THE TASK:
Wherever a picture appears in the listing below, leave it out and reproduce the rest exactly.

DATA EXCERPT:
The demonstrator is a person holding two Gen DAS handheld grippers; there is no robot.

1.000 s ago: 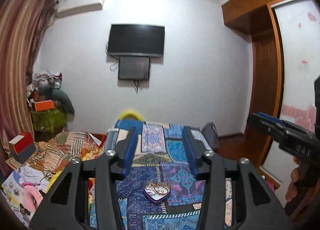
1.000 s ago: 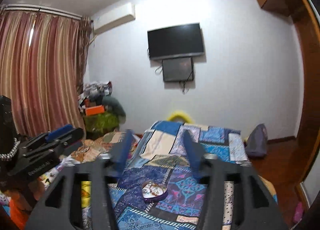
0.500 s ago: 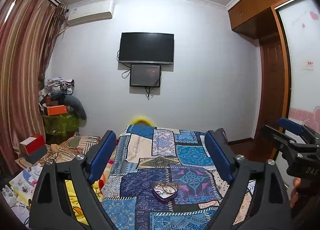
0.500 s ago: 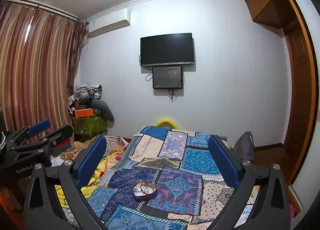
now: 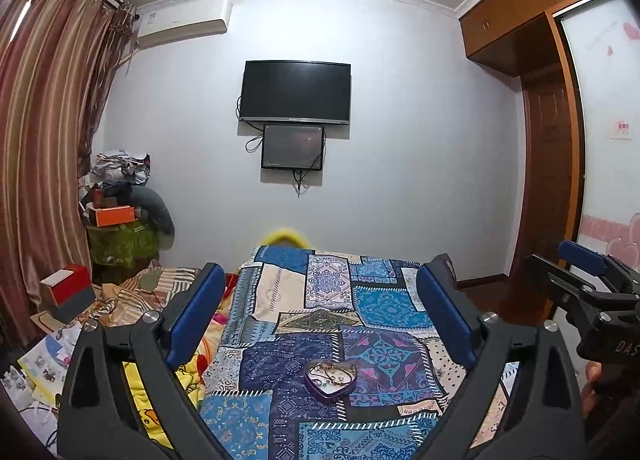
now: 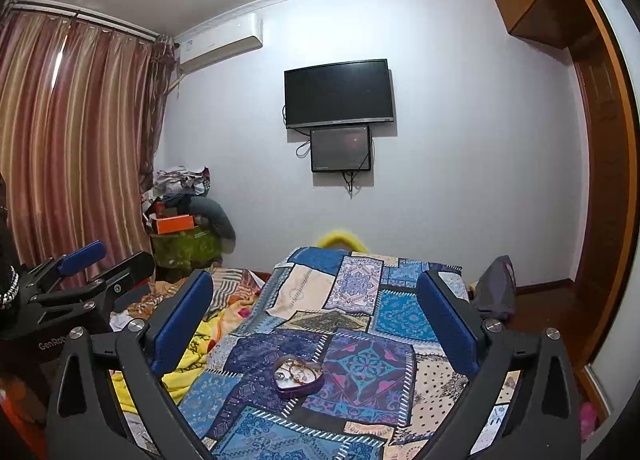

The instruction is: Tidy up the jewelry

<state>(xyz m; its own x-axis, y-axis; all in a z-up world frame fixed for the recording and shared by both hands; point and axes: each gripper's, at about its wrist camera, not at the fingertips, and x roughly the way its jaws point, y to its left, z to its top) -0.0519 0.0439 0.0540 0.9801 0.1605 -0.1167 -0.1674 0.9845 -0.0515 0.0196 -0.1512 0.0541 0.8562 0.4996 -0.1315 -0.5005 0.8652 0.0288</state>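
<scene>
A purple heart-shaped tin (image 5: pixel 330 376) lies on a blue patchwork bedspread (image 5: pixel 380 300), open, with tangled gold jewelry inside. It also shows in the right wrist view (image 6: pixel 298 375). My left gripper (image 5: pixel 320 308) is open wide and empty, held above and short of the tin. My right gripper (image 6: pixel 316 308) is open wide and empty too, at a similar height. Each gripper shows at the edge of the other's view: the right one (image 5: pixel 580 280) and the left one (image 6: pixel 92 264).
Crumpled striped and yellow blankets (image 5: pixel 160 300) lie left of the bedspread. A red box (image 5: pixel 68 288) and a pile of clutter (image 5: pixel 120 211) stand by the curtain. A TV (image 5: pixel 296 91) hangs on the far wall. A wooden wardrobe (image 5: pixel 548 179) is at the right.
Both grippers have opened from nearly shut to wide and have risen and tilted so more of the room shows. The heart-shaped tin has not moved.
</scene>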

RESPONSE:
The demonstrator is a person holding two Gen DAS handheld grippers; there is no robot.

1.000 s ago: 
1.000 s ago: 
0.500 s ago: 
0.500 s ago: 
now: 
now: 

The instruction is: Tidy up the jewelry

<state>(xyz m; its own x-axis, y-axis; all in a z-up world frame fixed for the recording and shared by both hands; point and axes: each gripper's, at about its wrist camera, not at the fingertips, and x roughly the way its jaws point, y to its left, z to its top) -0.0519 0.0439 0.0540 0.9801 0.1605 -0.1167 -0.1674 0.9845 -0.0515 0.0196 -0.1512 0.0541 0.8562 0.4996 -0.1315 -0.5005 0.8652 0.0288</state>
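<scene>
A purple heart-shaped tin (image 5: pixel 330 376) lies on a blue patchwork bedspread (image 5: pixel 380 300), open, with tangled gold jewelry inside. It also shows in the right wrist view (image 6: pixel 298 375). My left gripper (image 5: pixel 320 308) is open wide and empty, held above and short of the tin. My right gripper (image 6: pixel 316 308) is open wide and empty too, at a similar height. Each gripper shows at the edge of the other's view: the right one (image 5: pixel 580 280) and the left one (image 6: pixel 92 264).
Crumpled striped and yellow blankets (image 5: pixel 160 300) lie left of the bedspread. A red box (image 5: pixel 68 288) and a pile of clutter (image 5: pixel 120 211) stand by the curtain. A TV (image 5: pixel 296 91) hangs on the far wall. A wooden wardrobe (image 5: pixel 548 179) is at the right.
Both grippers have opened from nearly shut to wide and have risen and tilted so more of the room shows. The heart-shaped tin has not moved.
</scene>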

The exercise has been carried out completely.